[What is being asked]
Only lines with the string "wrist" are wanted. Pull them out of the data.

§ §

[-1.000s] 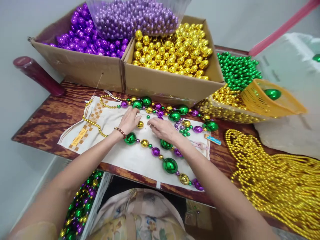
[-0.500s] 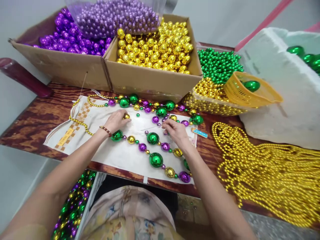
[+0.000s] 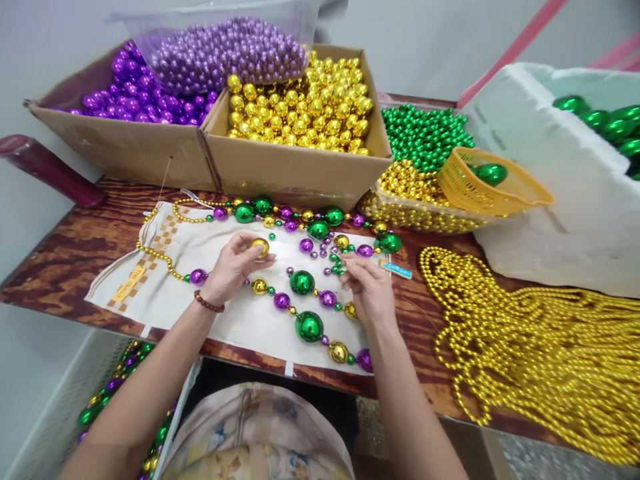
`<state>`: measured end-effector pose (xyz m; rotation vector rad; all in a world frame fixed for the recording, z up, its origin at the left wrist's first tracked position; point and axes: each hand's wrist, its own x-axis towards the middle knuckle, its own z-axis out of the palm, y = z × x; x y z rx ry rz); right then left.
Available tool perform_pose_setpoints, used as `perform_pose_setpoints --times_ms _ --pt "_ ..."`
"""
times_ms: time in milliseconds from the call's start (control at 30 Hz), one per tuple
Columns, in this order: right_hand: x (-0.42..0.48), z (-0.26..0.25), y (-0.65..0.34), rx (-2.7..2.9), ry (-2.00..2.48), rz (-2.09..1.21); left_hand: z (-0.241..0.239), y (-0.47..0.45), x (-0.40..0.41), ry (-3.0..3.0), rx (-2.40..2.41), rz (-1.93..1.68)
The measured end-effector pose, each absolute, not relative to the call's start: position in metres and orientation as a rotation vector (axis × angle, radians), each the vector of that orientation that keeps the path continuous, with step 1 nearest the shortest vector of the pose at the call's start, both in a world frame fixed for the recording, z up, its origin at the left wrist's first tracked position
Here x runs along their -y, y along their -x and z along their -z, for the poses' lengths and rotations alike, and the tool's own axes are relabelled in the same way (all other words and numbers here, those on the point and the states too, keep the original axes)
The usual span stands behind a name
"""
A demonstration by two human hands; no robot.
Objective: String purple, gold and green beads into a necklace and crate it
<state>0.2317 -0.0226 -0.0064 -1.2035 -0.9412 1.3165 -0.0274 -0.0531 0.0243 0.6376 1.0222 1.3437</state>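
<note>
My left hand (image 3: 236,265) pinches a round gold bead (image 3: 260,248) between thumb and fingers above the white cloth (image 3: 170,293). My right hand (image 3: 369,285) is closed at the fingertips on a thin needle, which barely shows now, beside small loose green beads (image 3: 336,263) and small purple beads (image 3: 323,252). A strung row of beads curves over the cloth, with a large green bead (image 3: 309,327) and a purple bead (image 3: 281,301) near the front. Part of this strand is hidden under both hands. A small gold bead chain (image 3: 163,259) lies at the left.
Behind the cloth stand cardboard boxes of purple beads (image 3: 145,87) and gold beads (image 3: 300,110), under a bag of lilac beads (image 3: 230,57). A yellow basket (image 3: 493,190) and a foam box (image 3: 545,173) stand right. Gold bead strands (image 3: 540,353) cover the right side.
My left hand has moved slightly right and down with the gold bead, uncovering a purple bead at the left. My right hand has moved a little down and right.
</note>
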Motion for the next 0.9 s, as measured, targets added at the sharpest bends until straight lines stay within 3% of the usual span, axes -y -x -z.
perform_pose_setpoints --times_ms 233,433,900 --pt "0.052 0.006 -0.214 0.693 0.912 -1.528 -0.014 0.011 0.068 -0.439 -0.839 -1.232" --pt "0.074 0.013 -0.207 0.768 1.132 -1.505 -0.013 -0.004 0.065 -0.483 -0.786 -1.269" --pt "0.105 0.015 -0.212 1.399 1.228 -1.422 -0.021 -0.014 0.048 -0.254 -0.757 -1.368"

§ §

[Exercise answer]
`<state>`: measured end-effector pose (xyz m; rotation vector rad; all in a world frame fixed for the recording, z up, its origin at the left wrist's first tracked position; point and axes: each hand's wrist, its own x-axis towards the middle knuckle, its own z-axis out of the palm, y = z × x; x y z rx ry rz); right then left.
The measured end-effector pose, each absolute, not relative to the call's start: position in metres and orientation as a rotation vector (axis × angle, radians), each the vector of that orientation that keeps the path continuous, with step 1 nearest the shortest vector of the pose at the call's start, both in a world frame fixed for the recording, z up, its origin at the left wrist's first tracked position

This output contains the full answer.